Extract the final stretch of the data: the line that contains "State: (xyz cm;" and every line after it, unaltered, and no other lines.

========================================================================

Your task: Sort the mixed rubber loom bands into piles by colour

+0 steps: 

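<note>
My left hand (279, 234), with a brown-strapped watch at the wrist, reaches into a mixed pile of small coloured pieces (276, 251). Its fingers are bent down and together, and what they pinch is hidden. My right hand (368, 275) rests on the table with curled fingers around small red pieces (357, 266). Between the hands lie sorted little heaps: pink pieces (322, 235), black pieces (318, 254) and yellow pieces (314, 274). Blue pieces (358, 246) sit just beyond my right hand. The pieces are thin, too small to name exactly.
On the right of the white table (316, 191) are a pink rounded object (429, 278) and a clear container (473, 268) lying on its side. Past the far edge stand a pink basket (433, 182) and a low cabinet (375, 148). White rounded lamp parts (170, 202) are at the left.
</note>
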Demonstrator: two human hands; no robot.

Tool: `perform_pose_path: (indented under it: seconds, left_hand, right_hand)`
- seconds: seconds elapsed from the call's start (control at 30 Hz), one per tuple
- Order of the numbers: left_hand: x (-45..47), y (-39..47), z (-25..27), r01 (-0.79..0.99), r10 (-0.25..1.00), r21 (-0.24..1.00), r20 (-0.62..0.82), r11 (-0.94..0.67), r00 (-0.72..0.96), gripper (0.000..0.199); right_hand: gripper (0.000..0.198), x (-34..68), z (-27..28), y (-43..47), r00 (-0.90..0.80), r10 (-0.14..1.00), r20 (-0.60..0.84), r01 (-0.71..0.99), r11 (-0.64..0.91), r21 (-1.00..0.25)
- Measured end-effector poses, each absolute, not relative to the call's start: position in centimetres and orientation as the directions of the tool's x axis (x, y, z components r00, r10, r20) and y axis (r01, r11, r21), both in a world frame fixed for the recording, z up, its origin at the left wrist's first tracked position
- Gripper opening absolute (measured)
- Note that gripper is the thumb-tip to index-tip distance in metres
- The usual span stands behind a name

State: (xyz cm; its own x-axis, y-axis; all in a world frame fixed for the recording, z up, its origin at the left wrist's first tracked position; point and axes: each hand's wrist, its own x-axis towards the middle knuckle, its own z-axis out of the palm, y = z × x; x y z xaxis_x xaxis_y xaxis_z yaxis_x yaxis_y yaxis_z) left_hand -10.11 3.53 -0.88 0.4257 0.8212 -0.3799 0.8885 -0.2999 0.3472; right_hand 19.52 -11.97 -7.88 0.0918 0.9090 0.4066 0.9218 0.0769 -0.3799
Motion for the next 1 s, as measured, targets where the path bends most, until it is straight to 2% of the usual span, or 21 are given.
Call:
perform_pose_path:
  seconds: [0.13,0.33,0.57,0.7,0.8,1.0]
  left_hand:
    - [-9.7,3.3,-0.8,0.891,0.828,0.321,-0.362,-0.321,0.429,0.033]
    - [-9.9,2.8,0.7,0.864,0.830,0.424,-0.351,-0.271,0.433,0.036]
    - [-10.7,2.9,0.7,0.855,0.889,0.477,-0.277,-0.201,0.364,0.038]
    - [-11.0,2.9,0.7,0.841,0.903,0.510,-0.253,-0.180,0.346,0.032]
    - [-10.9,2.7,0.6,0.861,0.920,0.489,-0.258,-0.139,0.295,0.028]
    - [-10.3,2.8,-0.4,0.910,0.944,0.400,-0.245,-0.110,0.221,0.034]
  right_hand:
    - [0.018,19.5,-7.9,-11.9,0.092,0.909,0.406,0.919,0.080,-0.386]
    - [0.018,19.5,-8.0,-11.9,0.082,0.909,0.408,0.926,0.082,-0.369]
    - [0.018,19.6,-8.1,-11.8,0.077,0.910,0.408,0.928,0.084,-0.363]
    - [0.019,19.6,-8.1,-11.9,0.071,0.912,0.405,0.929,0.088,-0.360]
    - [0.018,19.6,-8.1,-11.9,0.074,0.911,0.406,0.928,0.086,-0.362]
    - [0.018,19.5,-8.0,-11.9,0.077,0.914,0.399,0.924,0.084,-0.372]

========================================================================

Answer below:
State: (xyz cm; its own x-axis, y-axis; all in a world frame fixed for the recording, z up, its origin at the left wrist's first tracked position; point and axes: each hand's wrist, its own x-axis towards the middle knuckle, its own z-axis out of the palm, y = z × x; x y z xaxis_x xaxis_y xaxis_z yaxis_x yaxis_y yaxis_z) left_hand -10.11 3.53 -0.88 0.4257 0.8212 -0.3799 0.8885 -0.2999 0.3472; right_hand 19.52 -11.97 -7.88 0.0918 0.9090 0.4066 0.9218 0.0769 -0.3799
Motion for the next 1 s, as measured, targets where the path bends most, until it is straight to 2% of the usual span, or 21 are given.
Call:
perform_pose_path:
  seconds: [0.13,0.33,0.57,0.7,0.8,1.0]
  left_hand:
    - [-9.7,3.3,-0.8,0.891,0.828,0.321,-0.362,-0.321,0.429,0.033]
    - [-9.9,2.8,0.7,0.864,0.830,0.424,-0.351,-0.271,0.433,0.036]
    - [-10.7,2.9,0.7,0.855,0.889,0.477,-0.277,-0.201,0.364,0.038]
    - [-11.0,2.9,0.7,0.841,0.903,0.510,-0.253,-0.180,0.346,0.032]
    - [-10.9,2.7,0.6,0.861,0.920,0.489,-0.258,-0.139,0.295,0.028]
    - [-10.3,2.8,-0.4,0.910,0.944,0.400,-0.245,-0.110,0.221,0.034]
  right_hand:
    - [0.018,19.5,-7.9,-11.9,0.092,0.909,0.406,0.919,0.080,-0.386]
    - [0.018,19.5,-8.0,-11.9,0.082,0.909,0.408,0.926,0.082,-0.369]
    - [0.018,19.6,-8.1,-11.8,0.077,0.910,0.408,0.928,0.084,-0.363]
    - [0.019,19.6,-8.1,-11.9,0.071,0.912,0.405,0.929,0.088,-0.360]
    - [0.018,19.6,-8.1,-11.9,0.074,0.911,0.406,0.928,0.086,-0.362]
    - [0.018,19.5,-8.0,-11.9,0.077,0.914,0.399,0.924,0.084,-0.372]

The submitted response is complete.